AIM OF THE TASK: A verbatim transcript of the lines below, starting at the first and ending with the one that holds "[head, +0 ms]", is what should be produced.

DATA TO PROCESS:
§ §

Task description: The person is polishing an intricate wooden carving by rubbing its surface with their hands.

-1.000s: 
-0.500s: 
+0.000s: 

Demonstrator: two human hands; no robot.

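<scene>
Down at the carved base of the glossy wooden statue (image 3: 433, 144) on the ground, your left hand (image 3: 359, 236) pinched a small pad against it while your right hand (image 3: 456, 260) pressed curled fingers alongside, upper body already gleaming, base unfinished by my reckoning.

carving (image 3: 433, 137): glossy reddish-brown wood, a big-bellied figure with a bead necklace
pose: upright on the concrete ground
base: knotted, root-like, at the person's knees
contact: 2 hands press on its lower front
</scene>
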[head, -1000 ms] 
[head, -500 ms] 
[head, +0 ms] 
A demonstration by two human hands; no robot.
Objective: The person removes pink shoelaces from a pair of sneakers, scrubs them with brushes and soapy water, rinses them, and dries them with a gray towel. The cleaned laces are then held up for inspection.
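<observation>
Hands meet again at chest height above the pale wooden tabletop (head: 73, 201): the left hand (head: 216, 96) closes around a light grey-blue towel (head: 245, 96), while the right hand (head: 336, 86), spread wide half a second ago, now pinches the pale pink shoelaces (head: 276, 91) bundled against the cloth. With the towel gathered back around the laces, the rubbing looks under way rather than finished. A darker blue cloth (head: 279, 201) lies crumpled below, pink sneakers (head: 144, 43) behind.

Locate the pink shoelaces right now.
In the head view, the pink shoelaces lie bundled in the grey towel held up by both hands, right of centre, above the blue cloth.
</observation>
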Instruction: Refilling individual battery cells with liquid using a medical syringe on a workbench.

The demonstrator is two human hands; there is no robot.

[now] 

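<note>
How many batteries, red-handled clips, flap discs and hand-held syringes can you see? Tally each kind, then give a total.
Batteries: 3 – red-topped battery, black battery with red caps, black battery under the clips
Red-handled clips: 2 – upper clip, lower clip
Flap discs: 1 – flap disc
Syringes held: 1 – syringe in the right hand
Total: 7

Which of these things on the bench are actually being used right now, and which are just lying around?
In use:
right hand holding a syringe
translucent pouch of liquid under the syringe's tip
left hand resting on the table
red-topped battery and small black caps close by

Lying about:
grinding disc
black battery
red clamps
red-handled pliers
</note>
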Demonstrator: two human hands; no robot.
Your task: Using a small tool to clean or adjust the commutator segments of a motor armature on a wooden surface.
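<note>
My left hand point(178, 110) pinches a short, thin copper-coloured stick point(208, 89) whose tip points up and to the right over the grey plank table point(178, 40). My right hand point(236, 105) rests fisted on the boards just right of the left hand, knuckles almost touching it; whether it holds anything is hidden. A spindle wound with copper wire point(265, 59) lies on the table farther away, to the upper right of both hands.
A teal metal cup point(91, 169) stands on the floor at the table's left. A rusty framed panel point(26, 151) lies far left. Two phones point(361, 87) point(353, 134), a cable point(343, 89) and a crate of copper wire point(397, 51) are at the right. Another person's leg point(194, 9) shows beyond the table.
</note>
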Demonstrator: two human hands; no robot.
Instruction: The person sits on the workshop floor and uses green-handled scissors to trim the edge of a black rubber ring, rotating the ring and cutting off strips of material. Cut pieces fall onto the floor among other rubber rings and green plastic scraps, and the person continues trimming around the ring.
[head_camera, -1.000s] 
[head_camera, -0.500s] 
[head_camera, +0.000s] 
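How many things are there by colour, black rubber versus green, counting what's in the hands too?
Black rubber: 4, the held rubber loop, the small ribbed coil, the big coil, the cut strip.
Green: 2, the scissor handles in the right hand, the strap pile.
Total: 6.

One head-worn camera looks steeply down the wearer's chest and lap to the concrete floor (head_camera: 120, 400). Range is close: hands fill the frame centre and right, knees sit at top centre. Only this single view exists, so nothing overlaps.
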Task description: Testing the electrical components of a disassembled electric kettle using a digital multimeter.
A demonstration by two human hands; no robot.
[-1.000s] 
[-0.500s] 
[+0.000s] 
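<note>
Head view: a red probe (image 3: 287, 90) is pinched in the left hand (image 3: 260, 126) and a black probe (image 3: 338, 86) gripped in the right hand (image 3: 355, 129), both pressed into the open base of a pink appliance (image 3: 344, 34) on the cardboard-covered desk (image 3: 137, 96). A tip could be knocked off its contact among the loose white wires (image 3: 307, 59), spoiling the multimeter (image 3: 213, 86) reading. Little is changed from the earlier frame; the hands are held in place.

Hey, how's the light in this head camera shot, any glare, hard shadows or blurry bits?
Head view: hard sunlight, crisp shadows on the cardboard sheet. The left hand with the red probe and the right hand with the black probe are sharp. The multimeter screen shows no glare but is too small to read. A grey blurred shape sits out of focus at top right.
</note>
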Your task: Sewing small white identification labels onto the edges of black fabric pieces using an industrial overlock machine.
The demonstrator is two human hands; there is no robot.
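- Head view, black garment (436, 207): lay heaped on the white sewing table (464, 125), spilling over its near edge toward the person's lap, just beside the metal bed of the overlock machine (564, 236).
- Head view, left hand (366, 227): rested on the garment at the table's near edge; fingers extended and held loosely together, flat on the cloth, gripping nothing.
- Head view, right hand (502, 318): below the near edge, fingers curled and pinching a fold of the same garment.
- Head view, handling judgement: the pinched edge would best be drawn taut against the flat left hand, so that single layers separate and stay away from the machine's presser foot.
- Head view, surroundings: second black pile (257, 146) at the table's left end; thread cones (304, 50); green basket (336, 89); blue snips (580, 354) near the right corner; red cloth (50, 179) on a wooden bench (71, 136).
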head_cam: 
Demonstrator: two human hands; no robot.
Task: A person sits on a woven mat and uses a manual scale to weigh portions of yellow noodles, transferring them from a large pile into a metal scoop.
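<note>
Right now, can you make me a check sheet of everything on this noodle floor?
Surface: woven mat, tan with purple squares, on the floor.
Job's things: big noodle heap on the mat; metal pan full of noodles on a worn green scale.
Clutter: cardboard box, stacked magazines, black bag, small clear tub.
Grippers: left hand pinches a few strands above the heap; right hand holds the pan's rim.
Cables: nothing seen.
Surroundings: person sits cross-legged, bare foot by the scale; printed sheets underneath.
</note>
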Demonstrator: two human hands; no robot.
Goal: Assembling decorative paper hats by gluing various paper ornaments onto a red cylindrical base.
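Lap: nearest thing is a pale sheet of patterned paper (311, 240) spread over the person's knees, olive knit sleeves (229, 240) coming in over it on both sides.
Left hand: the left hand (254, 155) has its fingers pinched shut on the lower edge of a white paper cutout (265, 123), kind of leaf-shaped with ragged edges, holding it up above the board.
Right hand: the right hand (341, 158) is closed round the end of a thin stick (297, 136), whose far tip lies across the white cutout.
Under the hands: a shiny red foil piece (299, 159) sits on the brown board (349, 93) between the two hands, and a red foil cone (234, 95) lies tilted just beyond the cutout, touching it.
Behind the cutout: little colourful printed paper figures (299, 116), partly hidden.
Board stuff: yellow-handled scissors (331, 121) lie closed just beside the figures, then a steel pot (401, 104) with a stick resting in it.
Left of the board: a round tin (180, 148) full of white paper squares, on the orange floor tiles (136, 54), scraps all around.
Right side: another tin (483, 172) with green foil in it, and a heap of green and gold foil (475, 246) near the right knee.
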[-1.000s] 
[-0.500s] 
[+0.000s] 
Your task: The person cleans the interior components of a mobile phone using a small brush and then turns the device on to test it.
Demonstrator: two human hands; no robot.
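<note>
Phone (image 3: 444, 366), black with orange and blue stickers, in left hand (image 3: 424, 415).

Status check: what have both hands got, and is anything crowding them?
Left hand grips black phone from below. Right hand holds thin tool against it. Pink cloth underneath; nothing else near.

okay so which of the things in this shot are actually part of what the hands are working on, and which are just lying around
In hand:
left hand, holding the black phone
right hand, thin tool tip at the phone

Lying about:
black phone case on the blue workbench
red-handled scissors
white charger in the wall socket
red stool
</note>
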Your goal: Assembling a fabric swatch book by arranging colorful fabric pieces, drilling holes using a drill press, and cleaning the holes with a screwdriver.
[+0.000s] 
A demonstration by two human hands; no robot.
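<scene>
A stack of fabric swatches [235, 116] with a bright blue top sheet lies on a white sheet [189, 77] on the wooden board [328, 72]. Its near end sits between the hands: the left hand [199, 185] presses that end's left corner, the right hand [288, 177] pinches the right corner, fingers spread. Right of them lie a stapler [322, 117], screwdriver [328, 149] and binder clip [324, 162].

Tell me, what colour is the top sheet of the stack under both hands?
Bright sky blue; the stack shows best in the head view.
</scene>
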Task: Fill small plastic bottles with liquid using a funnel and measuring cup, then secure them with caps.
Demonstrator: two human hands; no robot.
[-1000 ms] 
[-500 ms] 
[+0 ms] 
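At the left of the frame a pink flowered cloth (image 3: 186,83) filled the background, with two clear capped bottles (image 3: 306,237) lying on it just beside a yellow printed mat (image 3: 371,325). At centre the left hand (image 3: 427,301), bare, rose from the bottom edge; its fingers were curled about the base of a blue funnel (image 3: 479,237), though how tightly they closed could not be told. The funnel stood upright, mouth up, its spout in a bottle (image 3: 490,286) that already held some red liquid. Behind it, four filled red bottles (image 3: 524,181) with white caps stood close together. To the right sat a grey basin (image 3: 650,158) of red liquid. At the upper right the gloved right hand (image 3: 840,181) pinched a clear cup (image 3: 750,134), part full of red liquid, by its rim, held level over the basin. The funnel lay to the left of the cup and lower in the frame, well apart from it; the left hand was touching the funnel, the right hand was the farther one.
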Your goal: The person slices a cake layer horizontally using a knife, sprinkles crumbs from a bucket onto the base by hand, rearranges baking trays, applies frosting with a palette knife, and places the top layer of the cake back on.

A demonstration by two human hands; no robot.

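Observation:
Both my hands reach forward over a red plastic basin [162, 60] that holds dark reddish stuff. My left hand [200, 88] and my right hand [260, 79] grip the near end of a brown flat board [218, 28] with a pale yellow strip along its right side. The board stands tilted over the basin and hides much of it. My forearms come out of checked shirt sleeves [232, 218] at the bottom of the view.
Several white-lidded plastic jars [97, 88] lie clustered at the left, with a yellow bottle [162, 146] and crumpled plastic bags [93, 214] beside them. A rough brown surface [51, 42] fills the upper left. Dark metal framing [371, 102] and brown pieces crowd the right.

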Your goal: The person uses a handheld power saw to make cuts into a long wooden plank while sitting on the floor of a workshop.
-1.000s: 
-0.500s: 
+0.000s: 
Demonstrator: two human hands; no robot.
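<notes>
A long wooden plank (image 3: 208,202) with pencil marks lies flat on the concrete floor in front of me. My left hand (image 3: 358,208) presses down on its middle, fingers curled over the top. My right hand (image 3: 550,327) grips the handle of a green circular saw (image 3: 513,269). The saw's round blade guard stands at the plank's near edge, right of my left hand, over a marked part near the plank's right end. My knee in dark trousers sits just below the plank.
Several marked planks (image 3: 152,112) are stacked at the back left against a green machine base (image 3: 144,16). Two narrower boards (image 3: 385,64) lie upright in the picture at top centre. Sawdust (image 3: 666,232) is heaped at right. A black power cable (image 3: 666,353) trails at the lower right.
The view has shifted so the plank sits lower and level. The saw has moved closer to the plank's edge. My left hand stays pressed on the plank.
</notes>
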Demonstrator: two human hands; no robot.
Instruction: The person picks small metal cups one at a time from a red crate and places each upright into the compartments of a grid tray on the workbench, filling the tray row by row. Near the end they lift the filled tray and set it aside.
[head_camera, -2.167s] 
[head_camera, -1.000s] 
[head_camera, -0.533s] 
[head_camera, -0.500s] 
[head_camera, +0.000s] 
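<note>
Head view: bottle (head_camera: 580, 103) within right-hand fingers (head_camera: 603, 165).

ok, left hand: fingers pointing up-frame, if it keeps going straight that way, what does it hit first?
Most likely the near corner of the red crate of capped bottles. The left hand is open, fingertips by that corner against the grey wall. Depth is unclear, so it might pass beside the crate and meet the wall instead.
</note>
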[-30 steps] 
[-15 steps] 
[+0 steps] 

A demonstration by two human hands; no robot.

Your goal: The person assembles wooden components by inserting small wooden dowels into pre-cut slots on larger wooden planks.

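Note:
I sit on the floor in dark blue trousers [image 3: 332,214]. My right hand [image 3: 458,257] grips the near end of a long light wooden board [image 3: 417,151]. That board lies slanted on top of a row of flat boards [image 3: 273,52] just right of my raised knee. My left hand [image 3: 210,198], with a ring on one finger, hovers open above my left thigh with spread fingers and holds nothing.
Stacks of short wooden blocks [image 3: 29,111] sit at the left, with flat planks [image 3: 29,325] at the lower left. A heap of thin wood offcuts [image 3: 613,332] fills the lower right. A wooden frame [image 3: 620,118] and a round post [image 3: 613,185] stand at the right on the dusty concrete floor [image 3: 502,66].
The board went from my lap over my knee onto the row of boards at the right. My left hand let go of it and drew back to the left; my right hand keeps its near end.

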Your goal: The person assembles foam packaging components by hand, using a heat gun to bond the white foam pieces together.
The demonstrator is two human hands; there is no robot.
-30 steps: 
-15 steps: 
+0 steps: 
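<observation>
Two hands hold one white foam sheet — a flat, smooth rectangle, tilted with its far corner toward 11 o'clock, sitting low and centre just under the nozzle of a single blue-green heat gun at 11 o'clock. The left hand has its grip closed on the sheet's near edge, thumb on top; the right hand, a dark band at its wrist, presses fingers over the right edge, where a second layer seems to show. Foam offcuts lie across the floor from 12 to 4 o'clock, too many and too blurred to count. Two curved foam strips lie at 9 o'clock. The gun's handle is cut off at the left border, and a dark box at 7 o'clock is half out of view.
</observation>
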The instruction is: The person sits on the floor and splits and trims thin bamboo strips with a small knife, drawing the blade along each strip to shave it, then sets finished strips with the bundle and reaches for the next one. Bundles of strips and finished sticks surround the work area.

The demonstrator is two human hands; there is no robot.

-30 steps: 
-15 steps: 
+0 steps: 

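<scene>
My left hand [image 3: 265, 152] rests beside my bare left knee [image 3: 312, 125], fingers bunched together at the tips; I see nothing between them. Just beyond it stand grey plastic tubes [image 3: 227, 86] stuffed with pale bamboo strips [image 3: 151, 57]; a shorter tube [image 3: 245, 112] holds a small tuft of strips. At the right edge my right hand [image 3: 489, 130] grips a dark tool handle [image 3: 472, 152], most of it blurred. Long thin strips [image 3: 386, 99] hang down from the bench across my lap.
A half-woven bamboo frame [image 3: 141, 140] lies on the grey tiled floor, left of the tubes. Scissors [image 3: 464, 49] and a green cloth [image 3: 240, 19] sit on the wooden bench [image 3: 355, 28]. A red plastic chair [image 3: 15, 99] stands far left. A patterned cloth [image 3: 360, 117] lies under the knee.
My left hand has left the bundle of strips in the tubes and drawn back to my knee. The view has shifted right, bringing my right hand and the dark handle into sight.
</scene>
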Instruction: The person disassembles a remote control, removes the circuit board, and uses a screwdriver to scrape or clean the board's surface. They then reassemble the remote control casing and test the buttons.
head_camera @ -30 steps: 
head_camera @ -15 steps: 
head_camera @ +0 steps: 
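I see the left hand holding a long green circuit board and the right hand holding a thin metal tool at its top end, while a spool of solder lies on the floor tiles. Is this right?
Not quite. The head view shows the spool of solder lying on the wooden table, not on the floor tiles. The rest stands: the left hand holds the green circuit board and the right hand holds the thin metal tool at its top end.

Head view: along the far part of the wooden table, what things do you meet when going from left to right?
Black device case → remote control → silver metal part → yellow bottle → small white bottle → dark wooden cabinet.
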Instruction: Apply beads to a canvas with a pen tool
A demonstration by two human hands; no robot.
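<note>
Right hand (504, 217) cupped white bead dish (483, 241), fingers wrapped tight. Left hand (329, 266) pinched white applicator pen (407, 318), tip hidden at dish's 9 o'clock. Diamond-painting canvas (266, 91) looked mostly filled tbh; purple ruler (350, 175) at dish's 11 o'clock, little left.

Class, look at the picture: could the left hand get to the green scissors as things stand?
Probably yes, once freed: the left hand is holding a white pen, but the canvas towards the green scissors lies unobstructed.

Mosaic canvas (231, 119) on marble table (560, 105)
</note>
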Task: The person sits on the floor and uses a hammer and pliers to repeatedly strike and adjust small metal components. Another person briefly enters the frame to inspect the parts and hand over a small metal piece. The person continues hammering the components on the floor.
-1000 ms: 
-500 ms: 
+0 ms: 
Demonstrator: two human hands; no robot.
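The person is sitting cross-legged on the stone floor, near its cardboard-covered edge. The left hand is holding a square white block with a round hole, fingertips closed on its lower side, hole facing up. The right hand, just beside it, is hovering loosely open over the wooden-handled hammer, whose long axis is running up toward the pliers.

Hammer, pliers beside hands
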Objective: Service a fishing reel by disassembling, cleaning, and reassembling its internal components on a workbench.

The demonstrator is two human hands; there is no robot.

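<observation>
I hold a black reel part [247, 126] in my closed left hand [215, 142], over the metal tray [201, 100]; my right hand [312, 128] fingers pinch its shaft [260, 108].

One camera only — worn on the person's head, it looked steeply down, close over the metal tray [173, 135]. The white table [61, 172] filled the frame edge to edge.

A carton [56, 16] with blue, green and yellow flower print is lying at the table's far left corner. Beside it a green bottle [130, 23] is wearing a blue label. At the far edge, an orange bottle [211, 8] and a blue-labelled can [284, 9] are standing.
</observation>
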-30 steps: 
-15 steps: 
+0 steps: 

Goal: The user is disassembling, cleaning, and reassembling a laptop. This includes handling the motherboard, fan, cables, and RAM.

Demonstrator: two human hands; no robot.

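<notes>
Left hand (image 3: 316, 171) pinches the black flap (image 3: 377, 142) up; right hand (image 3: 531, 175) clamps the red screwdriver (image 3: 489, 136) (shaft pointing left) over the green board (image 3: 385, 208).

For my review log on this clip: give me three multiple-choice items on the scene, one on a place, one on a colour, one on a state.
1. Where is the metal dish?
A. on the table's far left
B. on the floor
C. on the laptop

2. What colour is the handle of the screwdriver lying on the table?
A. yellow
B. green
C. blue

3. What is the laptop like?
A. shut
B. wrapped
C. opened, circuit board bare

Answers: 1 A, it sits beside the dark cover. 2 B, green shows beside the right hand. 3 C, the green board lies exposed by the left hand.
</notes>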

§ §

FINAL ANSWER:
Task description: The person is polishing an intricate wooden carving by rubbing its surface with their hands.

-1.000s: 
-0.500s: 
+0.000s: 

Demonstrator: two human hands; no robot.

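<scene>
Down at the carved base of the glossy wooden statue (image 3: 433, 144) on the ground, your left hand (image 3: 359, 236) pinched a small pad against it while your right hand (image 3: 456, 260) pressed curled fingers alongside, upper body already gleaming, base unfinished by my reckoning.

carving (image 3: 433, 137): glossy reddish-brown wood, a big-bellied figure with a bead necklace
pose: upright on the concrete ground
base: knotted, root-like, at the person's knees
contact: 2 hands press on its lower front
</scene>
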[head, -1000 ms] 
[head, -500 ms] 
[head, +0 ms] 

There's no more to the output.